Rumours abound ... and have reached me from various plausible sources ... that distinguished members of a particular, respected, religious order in this country have been or are being prevented or discouraged by various means from making public protests against (apparently and prima facie) unorthodoxies recently propounded by the current occupant (tenant?) of the See of Rome.
I will say no more, because I am unable to offer a precise and evidenced account of exactly who is putting what pressures upon whom; and by whose instructions.
Out of the same sense of profound ecclesial responsibility, I shall not enable any Comments offered to me on this subject.

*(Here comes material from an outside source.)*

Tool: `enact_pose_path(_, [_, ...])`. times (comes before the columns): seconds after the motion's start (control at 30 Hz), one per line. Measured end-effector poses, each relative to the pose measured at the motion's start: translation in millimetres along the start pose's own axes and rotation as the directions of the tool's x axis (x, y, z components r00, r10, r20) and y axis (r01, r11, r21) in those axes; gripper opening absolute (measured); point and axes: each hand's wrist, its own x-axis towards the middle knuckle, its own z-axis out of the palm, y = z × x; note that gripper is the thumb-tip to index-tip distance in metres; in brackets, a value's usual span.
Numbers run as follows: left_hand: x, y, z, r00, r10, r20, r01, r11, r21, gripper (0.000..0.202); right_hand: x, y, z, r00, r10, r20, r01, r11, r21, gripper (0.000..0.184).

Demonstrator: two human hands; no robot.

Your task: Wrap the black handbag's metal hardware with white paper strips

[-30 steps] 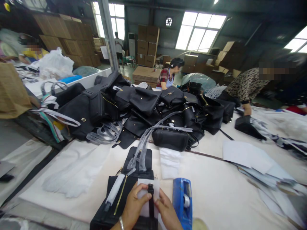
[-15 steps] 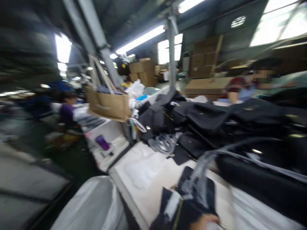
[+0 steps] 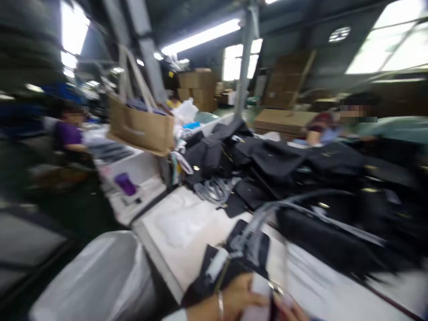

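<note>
A black handbag (image 3: 240,268) with gold zip and wrapped handles (image 3: 251,243) lies at the table's near edge, low in the view. My left hand (image 3: 230,296), with a bracelet at the wrist, reaches over it from the left, fingers bent around a pale, paper-like strip (image 3: 260,285). Just right of that strip is a gold metal fitting (image 3: 276,287). My right hand (image 3: 291,310) shows only in part at the bottom edge, its fingers closed beside the fitting. What it grips is blurred and cut off.
Black bags (image 3: 274,156) are heaped across the table's back and right. A long black bag (image 3: 321,236) lies nearer. A tan tote (image 3: 140,127) hangs by a post. Left stand a white sack (image 3: 100,276) and a purple spool (image 3: 125,183). Two people (image 3: 72,133) sit beyond.
The view has turned slightly right, so things sit further left. My left hand has come fully into view over the bag, and fingers of my right hand now show beside it.
</note>
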Motion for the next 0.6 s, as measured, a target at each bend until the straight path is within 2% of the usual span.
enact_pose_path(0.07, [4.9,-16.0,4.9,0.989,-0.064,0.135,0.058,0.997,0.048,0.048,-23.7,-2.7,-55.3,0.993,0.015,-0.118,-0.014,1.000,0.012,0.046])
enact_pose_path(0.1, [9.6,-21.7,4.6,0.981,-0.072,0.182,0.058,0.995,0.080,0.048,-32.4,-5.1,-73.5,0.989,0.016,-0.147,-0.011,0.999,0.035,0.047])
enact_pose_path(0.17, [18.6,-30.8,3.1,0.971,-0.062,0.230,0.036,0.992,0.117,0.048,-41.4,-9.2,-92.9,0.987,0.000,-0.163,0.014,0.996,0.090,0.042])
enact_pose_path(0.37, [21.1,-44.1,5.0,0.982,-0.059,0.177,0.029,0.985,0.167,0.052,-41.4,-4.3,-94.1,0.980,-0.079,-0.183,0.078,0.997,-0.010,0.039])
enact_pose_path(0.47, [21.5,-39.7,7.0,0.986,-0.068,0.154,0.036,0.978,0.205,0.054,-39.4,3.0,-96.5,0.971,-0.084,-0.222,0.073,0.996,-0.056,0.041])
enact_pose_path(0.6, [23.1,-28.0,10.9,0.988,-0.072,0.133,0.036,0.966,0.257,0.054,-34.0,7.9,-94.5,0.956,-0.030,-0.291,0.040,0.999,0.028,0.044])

But, if readers do offer Comments, even though I shall not enable them, their guidance may influence me. Think of me as pretty well a tabula rasa.
5 comments:
Sadly our dear Holy Father Pope Francis has around him, some utterly vindictive men (any 'king's evil advisors' reading of the situation seems naïve but still a comfort to believe that) who would think nothing of utterly destroying the charism and seizing the property of any Order. Luckily, with an early target, the Franciscans of the Immaculate, a lay trust held the property (which some mindless Twitter trads deride as Protestant, yet Cobh cathedral survived as a result), which meant it was safe from wreckovation. Saying nothing is frankly the only sensible course nowadays with a Vatican full of contempt for canonical law protections that once held fast (like Trent carefully respecting the rights of cathedral canons etc.)
The goal, as I see it, is to remake the Church in nmore or less the German (Cupich, Tobin, McElroy...) mode. And suppressions of the Latin Mass/ad oriented presiding is but a symbol of that attempt. The Church will divide as PF excommunicates those he has pushed to far (his intent) and who will not obey. The traditionalists would never leave on their own.
The "Vatican [is not] full of contempt for canonical law protections"---Pope Francis is.
Hmm. Would this be connected to the transfer of a prolific English theological writer to the teaching staff of a seminary in the Carribbean by any chance?
If you are a member of a religious order, you have massive problems if you see abuses. You are under a vow of obedience, so you are morally obliged to do what your superiors tell you in all matters that are not sinful. You can be directed to any unpleasant assignment. You have no financial independence and, quite likely, no saleable skills, so walking out is not an option, unless you have very supportive family and friends to give you food and housing. Your social circle and sense of identity is bound up in your Order. And you freely chose this trap after years of discernment. Note Pater Edmund Waldstein in Austria, who allegedly had to withdraw his signature to a petition critical of recent developments.